Te vas. Te marchas como se marchan los señores, entre vítores y aplausos; como se marchan los guerreros, entre la duda del «¿volverá?» y vagos tintes de melancolía; te marchas como embajador, como abanderado del sentimiento atlético, del Cholismo, del esfuerzo, el trabajo, la profesionalidad y de ti mismo.

Te vas de forma muy distinta al resto. Te vas entre agradecimiento y respaldo, te vas entre el cariño de tus compañeros y el de los aficionados; un cariño merecido, necesario e irreprochable, porque tú, después de temporadas de banquillo y sufrimiento, tú que necesitaste salir para volver más fuerte, más Raúl, has hecho del Atlético lo que nunca debería haber dejado de ser y lo que es más importante, has hecho de todo atlético un aficionado orgulloso y feliz.

En la sombra, sin hacer ruido, uno, dos, tres pasos por detrás de Agüeros, Forlanes, Falcaos o Ardas, has ido constuyendo el personaje que has terminado siendo, el fiel reflejo de una filosofia, de un estilo de vida basado en la lucha, la garra, el no bajar los brazos, el trabajo personal por el grupo, el no darse nunca por vencido, el darlo todo en el campo, el vaciarse por y para llenar a cincuenta y cinco mil atléticos dos veces al mes, una filosofía paralela al Cholismo y como tal fácilmente contagiosa para el respetable rojiblanco, porque esa ha sido la clave de tu éxito, el transmitir, la piedra angular de una carrera reconocida lejos de grandes registros y cualidades de estrella, lejos de cámaras, de portadas y de rumores de verano.

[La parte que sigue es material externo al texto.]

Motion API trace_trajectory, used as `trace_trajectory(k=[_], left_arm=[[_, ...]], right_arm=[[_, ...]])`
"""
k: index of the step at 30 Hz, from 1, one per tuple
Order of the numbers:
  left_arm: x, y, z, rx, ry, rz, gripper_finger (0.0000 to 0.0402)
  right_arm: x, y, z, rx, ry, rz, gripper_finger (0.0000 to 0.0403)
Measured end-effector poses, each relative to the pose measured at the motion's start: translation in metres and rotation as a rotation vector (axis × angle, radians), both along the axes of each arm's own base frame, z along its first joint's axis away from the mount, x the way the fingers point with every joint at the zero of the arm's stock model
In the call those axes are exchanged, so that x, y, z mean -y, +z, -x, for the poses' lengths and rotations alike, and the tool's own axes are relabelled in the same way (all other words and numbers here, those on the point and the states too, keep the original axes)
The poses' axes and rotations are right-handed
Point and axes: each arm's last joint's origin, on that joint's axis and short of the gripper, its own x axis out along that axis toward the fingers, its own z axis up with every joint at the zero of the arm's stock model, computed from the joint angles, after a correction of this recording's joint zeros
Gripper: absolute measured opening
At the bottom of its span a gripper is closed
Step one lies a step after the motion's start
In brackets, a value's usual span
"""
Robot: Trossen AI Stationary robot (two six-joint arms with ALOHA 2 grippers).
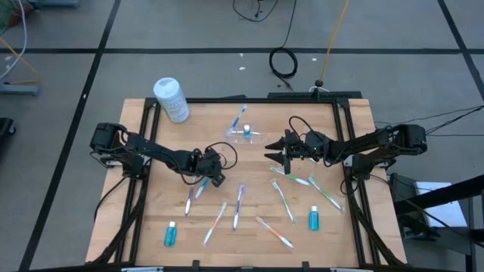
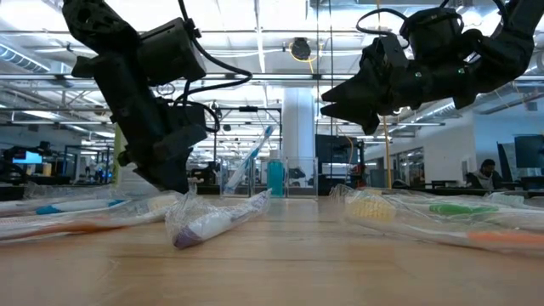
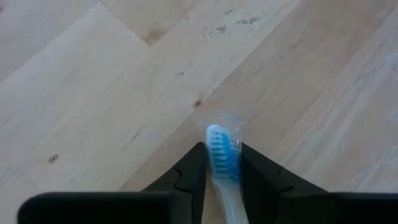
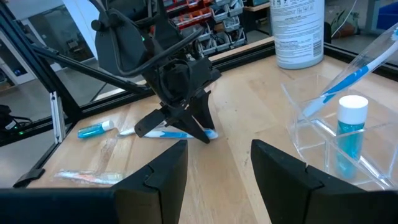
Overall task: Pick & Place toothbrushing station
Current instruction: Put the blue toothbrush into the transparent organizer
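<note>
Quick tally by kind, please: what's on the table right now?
Clear plastic cup-like holder: 1
Wrapped plastic toothbrushes: 9 (one in the holder, one in the left gripper)
Small blue white-capped tubes: 3
White cylindrical canister: 1
Total: 14

The bench (image 1: pixel 249 227) is showing pale wood with a visible grain, framed in black. The station (image 1: pixel 247 136) on it is clear and colourless, holding a blue-and-white brush (image 1: pixel 240 117) and a blue tube with a white cap (image 1: pixel 246 131). Behind the station, the canister (image 1: pixel 171 99) is showing white with dark print. Nearer than the station, two more blue tubes (image 1: pixel 170 235) are lying among wrapped brushes in blue, green and orange. The left arm's black fingers (image 3: pixel 193 174) are gripping a brush with blue-and-white bristles (image 3: pixel 221 155).
</note>
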Motion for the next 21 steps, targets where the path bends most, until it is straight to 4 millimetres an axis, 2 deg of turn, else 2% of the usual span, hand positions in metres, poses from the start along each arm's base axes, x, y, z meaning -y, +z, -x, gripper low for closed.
trace_trajectory(k=[7, 15, 18, 21], left_arm=[[-0.001, 0.002, -0.006, 0.067, 0.001, 0.012, 0.005], [-0.011, 0.013, -0.024, 0.26, -0.069, 0.016, 0.0038], [-0.018, 0.026, -0.03, 0.362, -0.124, -0.007, 0.004], [-0.028, 0.048, -0.034, 0.471, -0.165, -0.065, 0.0041]], right_arm=[[0.0, 0.0, 0.0, 0.0, 0.0, 0.0, 0.0169], [0.0, 0.0, 0.0, -0.001, 0.001, -0.001, 0.0169], [0.0, 0.0, 0.0, -0.002, 0.001, -0.001, 0.0169], [0.0, -0.001, 0.0, -0.007, 0.002, -0.002, 0.0169]])
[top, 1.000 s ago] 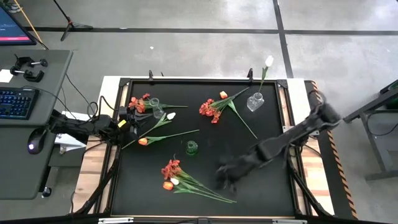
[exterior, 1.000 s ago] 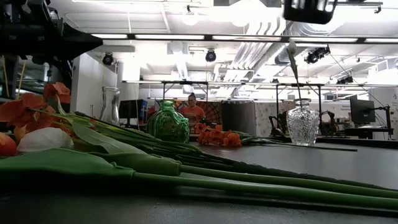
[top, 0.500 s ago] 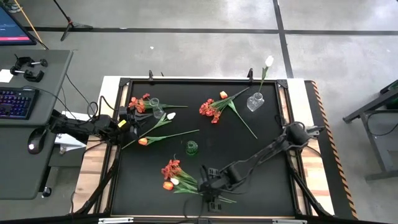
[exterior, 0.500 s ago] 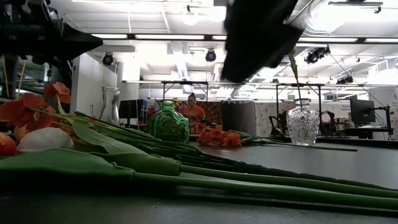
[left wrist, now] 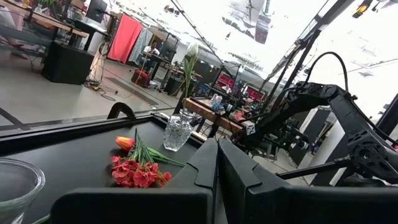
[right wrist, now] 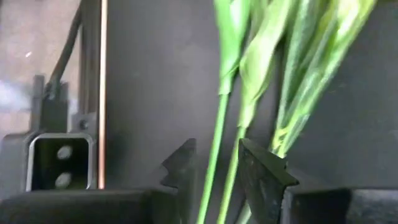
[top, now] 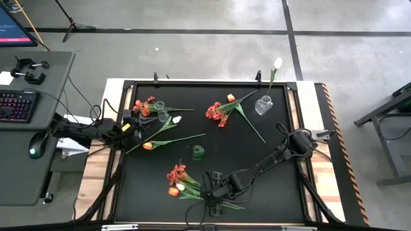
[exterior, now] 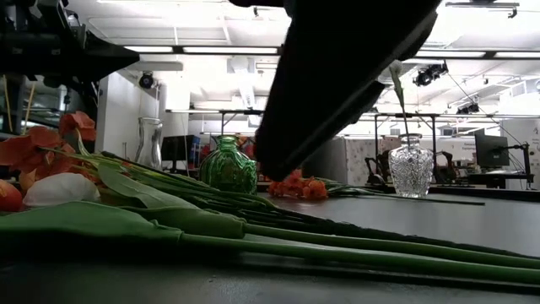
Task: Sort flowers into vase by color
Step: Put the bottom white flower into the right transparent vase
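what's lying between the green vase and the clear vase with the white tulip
In the high view, between the green vase and the clear vase, one long green stem crosses the black mat; otherwise bare.

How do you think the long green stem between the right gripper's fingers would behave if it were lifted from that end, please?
The stem looks thin and long, so it would probably bend and droop. Its blossom end lies in the front bunch, so the far end may hang heavy. The right gripper straddles one stem, but neighbouring stems lie close and may drag along.
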`<state>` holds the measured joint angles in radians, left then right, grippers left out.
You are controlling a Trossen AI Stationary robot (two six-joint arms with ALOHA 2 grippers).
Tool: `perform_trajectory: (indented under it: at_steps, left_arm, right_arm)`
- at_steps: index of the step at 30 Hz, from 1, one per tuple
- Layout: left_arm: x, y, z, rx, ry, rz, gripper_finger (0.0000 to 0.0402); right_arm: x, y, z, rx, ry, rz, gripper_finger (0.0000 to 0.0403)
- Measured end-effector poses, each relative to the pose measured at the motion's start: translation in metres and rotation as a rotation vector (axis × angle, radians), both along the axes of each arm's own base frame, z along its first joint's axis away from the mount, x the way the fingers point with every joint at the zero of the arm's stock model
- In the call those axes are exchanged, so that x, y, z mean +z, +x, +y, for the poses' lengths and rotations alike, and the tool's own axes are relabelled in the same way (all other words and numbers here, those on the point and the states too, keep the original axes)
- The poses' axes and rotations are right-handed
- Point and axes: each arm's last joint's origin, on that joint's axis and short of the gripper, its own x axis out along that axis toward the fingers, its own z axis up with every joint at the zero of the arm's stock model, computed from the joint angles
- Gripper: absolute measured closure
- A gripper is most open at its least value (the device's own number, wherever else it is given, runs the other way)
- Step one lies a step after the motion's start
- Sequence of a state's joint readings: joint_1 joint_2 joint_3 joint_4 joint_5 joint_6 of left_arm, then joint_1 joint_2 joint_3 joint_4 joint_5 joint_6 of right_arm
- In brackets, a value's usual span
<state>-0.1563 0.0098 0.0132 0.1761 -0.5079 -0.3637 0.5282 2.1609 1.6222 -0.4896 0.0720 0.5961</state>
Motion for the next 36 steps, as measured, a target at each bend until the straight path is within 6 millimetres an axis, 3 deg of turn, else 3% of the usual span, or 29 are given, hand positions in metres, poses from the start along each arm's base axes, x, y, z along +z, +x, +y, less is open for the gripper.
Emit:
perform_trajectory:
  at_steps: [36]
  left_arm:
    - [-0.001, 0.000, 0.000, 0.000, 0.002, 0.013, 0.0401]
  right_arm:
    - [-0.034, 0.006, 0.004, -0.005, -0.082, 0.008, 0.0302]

Más allá de broncas y rabietas, de malos gestos y peleas reprochadas por aquellos con los que pudiste, me quedo con el Raúl guerrero, con el Raúl luchador, con el profesional. Con aquel que pasó de los pitos y la banqueta a llamar a las puertas de la selección por méritos propios. Con aquel que nunca puso una mala cara a una suplencia, aquel que en todo momento aceptó con resignación su rol en el plantel y luchó por cambiarlo. Aquel que un día no fue querido y hoy se marcha como un capitán. Aquel que venció y también convenció. Aquel con el que todo aficionado colchonero ha podido llegar a sentirse identificado alguna vez.

Por todas tus carreras interminables, por partirte la cara por tus compañeros y tu camiseta, por que has entendido a la perfección que es el Atlético, por tus ocho años de rojiblanco, por tu espíritu incansable, porque tu si vives derrochando coraje y corazón, ojalá que te vaya bonito Raúl.